-- DATA TO EXAMINE follows --
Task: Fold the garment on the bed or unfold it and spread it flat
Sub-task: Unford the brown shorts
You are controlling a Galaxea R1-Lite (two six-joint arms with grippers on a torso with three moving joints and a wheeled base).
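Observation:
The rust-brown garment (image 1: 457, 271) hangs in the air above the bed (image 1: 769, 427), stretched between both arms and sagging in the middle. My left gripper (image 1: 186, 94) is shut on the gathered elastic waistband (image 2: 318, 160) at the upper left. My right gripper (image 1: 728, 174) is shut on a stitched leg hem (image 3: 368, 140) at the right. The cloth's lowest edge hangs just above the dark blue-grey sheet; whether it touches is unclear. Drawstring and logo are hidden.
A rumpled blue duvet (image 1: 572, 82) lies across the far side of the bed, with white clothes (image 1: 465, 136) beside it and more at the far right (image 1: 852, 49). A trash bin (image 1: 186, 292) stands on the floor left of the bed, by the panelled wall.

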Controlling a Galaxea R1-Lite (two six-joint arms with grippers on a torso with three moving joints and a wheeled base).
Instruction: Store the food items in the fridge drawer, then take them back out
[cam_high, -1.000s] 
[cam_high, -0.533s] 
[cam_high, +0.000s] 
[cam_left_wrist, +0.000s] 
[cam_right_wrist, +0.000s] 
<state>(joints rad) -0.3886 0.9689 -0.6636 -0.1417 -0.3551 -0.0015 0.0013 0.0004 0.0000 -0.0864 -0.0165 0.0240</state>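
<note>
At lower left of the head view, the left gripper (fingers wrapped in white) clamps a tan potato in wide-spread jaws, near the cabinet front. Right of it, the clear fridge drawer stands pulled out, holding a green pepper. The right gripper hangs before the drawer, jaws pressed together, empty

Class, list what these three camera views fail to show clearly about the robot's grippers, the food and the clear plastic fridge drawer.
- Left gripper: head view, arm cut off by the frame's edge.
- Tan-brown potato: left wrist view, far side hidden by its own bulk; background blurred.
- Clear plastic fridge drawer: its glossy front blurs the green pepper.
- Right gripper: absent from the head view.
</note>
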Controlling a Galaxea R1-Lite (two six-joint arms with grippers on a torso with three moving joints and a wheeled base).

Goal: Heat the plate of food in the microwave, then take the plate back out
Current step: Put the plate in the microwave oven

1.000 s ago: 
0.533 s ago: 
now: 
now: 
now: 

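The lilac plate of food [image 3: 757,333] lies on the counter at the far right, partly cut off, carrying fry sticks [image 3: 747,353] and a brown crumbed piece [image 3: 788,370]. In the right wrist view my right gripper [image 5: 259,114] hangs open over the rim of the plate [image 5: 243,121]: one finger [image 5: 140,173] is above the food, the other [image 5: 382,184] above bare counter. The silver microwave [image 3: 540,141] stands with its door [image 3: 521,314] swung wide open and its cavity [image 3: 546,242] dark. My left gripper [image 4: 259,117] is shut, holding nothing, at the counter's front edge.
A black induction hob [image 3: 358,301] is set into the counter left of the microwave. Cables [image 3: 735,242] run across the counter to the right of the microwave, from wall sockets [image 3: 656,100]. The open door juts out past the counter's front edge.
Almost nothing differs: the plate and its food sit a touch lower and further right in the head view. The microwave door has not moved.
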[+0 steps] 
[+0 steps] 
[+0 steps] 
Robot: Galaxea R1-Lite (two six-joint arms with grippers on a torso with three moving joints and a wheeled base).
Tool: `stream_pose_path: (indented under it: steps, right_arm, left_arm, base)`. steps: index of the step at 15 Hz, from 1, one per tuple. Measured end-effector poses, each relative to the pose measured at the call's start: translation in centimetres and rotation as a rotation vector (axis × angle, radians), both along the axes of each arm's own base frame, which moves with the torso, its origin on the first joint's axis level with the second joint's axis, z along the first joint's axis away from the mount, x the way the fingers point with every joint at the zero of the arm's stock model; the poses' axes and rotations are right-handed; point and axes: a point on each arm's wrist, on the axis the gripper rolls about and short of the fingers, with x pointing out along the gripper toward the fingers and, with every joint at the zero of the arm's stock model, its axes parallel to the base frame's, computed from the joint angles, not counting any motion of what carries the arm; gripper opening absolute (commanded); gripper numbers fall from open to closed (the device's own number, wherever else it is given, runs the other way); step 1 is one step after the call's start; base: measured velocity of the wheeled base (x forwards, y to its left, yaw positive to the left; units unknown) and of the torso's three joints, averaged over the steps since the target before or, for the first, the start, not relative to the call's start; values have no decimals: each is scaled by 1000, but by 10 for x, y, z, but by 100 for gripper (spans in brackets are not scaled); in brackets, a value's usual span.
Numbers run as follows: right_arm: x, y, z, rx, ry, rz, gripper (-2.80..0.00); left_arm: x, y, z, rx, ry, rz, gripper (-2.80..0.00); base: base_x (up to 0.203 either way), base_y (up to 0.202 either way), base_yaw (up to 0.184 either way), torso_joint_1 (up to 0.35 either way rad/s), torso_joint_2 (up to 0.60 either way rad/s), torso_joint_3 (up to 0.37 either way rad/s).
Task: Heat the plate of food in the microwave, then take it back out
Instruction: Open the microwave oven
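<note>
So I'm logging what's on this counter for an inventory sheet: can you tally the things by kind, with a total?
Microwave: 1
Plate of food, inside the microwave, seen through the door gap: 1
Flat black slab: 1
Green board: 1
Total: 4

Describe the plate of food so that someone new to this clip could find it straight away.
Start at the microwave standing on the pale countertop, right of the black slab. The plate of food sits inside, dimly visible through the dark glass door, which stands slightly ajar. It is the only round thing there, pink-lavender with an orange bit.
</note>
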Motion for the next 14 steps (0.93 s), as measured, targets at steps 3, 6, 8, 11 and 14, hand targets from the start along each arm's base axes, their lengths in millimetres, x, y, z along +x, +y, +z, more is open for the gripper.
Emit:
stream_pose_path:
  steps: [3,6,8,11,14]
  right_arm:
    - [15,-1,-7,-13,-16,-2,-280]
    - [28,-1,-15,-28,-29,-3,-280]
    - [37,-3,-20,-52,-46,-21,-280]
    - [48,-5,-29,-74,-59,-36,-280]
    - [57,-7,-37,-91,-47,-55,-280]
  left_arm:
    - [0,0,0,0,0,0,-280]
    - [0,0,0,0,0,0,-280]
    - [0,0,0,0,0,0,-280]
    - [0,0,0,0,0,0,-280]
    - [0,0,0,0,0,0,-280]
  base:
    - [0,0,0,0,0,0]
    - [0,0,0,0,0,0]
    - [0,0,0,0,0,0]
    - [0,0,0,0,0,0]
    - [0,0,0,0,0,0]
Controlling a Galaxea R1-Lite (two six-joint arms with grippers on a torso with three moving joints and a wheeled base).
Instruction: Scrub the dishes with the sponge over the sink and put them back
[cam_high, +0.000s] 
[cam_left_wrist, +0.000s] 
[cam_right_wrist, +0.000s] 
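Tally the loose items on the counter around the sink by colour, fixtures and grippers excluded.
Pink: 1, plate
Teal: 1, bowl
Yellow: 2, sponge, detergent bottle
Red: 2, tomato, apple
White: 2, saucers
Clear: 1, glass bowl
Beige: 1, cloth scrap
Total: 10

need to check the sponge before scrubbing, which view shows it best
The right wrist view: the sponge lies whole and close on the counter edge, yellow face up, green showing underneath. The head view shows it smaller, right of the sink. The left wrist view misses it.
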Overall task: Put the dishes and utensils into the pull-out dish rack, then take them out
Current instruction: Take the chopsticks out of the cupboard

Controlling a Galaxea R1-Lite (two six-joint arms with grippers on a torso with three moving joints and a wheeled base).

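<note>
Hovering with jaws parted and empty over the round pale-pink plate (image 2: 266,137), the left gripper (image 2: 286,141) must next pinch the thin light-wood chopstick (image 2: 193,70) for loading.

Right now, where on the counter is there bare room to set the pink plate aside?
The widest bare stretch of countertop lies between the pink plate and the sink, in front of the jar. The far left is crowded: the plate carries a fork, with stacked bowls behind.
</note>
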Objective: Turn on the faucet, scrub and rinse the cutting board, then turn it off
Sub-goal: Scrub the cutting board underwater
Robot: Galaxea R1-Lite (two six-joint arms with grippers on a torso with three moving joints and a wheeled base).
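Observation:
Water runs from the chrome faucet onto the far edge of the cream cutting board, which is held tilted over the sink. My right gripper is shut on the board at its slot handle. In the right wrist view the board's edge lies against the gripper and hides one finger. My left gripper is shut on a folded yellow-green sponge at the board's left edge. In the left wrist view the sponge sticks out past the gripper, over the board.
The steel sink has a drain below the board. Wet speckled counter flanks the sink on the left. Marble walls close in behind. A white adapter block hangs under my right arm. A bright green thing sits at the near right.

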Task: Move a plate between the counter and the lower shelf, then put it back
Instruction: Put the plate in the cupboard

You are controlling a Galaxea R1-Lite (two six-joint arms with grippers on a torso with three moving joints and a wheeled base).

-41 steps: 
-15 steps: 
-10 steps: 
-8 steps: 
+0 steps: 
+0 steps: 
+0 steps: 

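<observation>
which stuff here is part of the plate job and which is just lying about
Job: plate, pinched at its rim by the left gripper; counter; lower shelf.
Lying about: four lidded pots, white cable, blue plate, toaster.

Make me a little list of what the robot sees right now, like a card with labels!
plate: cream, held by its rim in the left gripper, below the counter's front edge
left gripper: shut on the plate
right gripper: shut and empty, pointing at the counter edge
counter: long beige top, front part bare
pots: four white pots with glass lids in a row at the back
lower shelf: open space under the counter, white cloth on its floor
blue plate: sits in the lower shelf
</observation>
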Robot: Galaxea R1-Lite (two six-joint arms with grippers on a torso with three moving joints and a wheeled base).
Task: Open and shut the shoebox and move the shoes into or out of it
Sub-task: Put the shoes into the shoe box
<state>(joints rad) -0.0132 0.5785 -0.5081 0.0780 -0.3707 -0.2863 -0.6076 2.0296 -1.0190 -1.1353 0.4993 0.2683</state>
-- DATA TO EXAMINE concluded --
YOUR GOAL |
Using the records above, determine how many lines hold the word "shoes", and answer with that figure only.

RESULT OF THE TASK |
2